Dataset excerpt
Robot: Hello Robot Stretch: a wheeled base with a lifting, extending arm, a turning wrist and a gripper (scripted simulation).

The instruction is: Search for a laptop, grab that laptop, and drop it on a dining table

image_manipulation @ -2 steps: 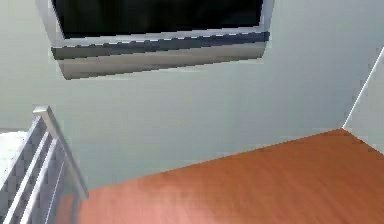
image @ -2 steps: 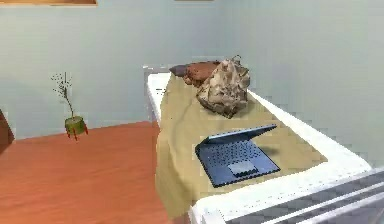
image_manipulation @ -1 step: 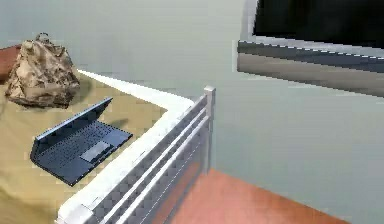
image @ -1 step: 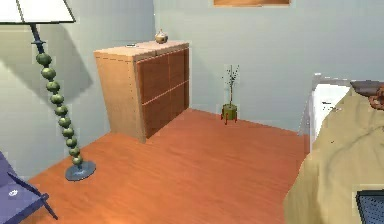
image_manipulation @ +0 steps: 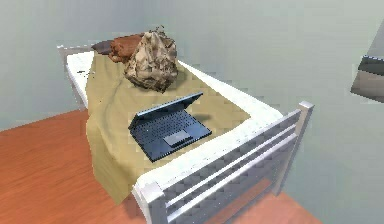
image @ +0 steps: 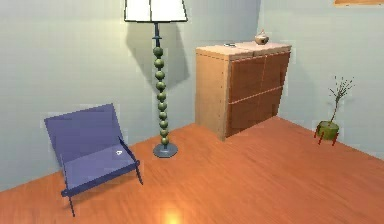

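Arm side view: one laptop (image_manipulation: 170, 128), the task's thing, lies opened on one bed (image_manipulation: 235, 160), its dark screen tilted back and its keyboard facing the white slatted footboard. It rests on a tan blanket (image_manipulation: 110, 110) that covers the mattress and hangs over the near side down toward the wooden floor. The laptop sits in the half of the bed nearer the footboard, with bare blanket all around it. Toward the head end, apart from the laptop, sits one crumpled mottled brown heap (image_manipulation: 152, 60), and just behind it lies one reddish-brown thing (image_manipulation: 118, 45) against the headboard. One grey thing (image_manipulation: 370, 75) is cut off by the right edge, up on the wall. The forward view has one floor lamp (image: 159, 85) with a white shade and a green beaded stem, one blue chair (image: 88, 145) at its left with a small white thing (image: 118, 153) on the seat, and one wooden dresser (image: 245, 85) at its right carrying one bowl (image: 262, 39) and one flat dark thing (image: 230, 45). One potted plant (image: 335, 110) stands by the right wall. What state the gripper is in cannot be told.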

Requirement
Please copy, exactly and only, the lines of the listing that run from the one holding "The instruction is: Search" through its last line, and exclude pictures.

Written response
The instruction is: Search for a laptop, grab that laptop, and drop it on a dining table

image_manipulation @ -2 steps: 
image @ -2 steps: 
image_manipulation @ -1 step: 
image @ -1 step: 
image_manipulation @ +0 steps: 
image @ +0 steps: 

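Arm side view: one laptop (image_manipulation: 170, 128), the task's thing, lies opened on one bed (image_manipulation: 235, 160), its dark screen tilted back and its keyboard facing the white slatted footboard. It rests on a tan blanket (image_manipulation: 110, 110) that covers the mattress and hangs over the near side down toward the wooden floor. The laptop sits in the half of the bed nearer the footboard, with bare blanket all around it. Toward the head end, apart from the laptop, sits one crumpled mottled brown heap (image_manipulation: 152, 60), and just behind it lies one reddish-brown thing (image_manipulation: 118, 45) against the headboard. One grey thing (image_manipulation: 370, 75) is cut off by the right edge, up on the wall. The forward view has one floor lamp (image: 159, 85) with a white shade and a green beaded stem, one blue chair (image: 88, 145) at its left with a small white thing (image: 118, 153) on the seat, and one wooden dresser (image: 245, 85) at its right carrying one bowl (image: 262, 39) and one flat dark thing (image: 230, 45). One potted plant (image: 335, 110) stands by the right wall. What state the gripper is in cannot be told.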

The answer has been supplied in full.